Due posizioni sostanzialmente univoche con le quali contrasta quella del sindacato maggiormente rappresentativo, ovvero la Fimmg, guidata in Piemonte da Roberto Venesia. “Stiamo già lavorando per comunicare alla Regione un fabbisogno di dotazioni strumentali – spiega – basato sulle future Aft, le aggregazioni funzionali territoriali che dovranno essere costituite dal gennaio del prossimi anno”. La Fimmg guarda, dunque, a quelle strutture composte da più medici della stessa area territoriale che dovranno in qualche modo sostituire la figura classica del medico di famiglia, come al luogo dove i pazienti potranno sottoporsi ad alcuni esami, fino ad oggi eseguiti dagli specialisti.
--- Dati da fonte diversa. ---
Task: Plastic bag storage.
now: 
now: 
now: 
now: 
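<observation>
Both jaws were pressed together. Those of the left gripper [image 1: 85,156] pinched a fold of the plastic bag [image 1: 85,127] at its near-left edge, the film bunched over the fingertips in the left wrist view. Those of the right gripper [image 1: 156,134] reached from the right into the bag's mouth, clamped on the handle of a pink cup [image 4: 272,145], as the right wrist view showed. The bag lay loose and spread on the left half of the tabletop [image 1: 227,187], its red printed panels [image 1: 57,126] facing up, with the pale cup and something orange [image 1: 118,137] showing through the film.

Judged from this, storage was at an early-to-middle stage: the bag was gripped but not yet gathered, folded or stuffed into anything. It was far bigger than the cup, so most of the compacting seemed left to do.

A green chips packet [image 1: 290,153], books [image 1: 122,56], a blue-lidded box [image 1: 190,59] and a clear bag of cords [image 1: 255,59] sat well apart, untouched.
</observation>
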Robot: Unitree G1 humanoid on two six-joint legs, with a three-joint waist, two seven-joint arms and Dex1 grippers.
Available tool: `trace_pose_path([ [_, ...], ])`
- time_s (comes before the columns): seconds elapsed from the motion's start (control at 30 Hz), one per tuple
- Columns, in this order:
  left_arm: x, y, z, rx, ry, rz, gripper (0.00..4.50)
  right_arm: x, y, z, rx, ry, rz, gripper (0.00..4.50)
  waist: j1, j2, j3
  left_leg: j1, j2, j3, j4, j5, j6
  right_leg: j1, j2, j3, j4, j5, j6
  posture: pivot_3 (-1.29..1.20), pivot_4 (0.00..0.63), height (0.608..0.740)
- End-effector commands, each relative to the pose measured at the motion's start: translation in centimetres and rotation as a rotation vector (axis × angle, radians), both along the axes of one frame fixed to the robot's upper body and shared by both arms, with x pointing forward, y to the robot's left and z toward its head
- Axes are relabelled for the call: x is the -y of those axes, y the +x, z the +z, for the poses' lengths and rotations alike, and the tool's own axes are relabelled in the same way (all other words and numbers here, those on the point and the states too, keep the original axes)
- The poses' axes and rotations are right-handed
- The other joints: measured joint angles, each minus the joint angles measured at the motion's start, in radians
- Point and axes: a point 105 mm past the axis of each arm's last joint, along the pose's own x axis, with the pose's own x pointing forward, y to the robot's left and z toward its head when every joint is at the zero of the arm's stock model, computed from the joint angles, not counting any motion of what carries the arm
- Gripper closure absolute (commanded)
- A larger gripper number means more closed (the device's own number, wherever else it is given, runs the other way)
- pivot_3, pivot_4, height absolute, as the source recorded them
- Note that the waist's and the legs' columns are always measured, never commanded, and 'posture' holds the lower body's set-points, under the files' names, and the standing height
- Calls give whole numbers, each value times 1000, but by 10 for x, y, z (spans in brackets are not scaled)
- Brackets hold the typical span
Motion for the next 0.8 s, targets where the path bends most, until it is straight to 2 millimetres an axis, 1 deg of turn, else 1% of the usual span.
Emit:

Quanti ecografi, quanti holter cardiaci, quanti elettrocardiografi, quanti spirometri? Ancora non è chiaro chi acquisterà queste apparecchiature, se ci sarà una gara centralizzata a livello nazionale, oppure in ambito regionale, quel che è certo è che la somma, 235 milioni, è ragguardevole anche se solo si guarda al Piemonte con i suoi circa 18 milioni. Senza considerare eventuali aggiunte tra manutenzione e formazione. “Parliamo di una diagnostica di primo livello che possiamo considerare una sorta di ferri del mestiere che ogni medico dovrebbe già avere per semplificare la sua attività. Poi – aggiunge Venesia – c’è anche la possibilità di usare le telemedicina per i referti degli specialisti. L’occasione di poter usare tecnologie efficaci e semplici è importante, poi nessuno è obbligato a farlo. Però in un gruppo formato da molti medici come le Aft è importante che qualcuno abbia queste competenze”. Il segretario della Fimmg, ricorda che proprio il suo sindacato con la scuola di formazione “lo scorso anno sono stati formate decine di medici di famiglia a fare le spirometrie, poi abbiamo la scuola di ecografia. E poi, ripeto, nessuno sarà obbligato a dotarsi di queste apparecchiature, ma credo che il progresso non si arresta e se tu lasci un vuoto qualcuno lo occupa a tuo discapito”.
Posizioni assai diverse, in più di un punto contrastanti, quelle dei sindacati di fronte a uno scenario che seppur non in tempi brevissimi potrebbe cambiare alcuni tratti della medicina del territorio. Resta, considerando scelta da parte del medico di fare e non fare questo o quell’esame, il problema per i pazienti. Ci sarà chi avrà il medico di famiglia pronto a fargli l’elettrocardiogramma e chi, invece, no. Pazienti che troveranno l’holter pronto nella loro aggregazione di professionisti e altri che dovranno continuare a fare come hanno sempre fatto. Se, come sostiene qualcuno, quei 18 milioni per il Piemonte potrebbero essere un business per qualcuno, sarà da vedere se questa innovazione sarà un’importante occasione anche per i pazienti.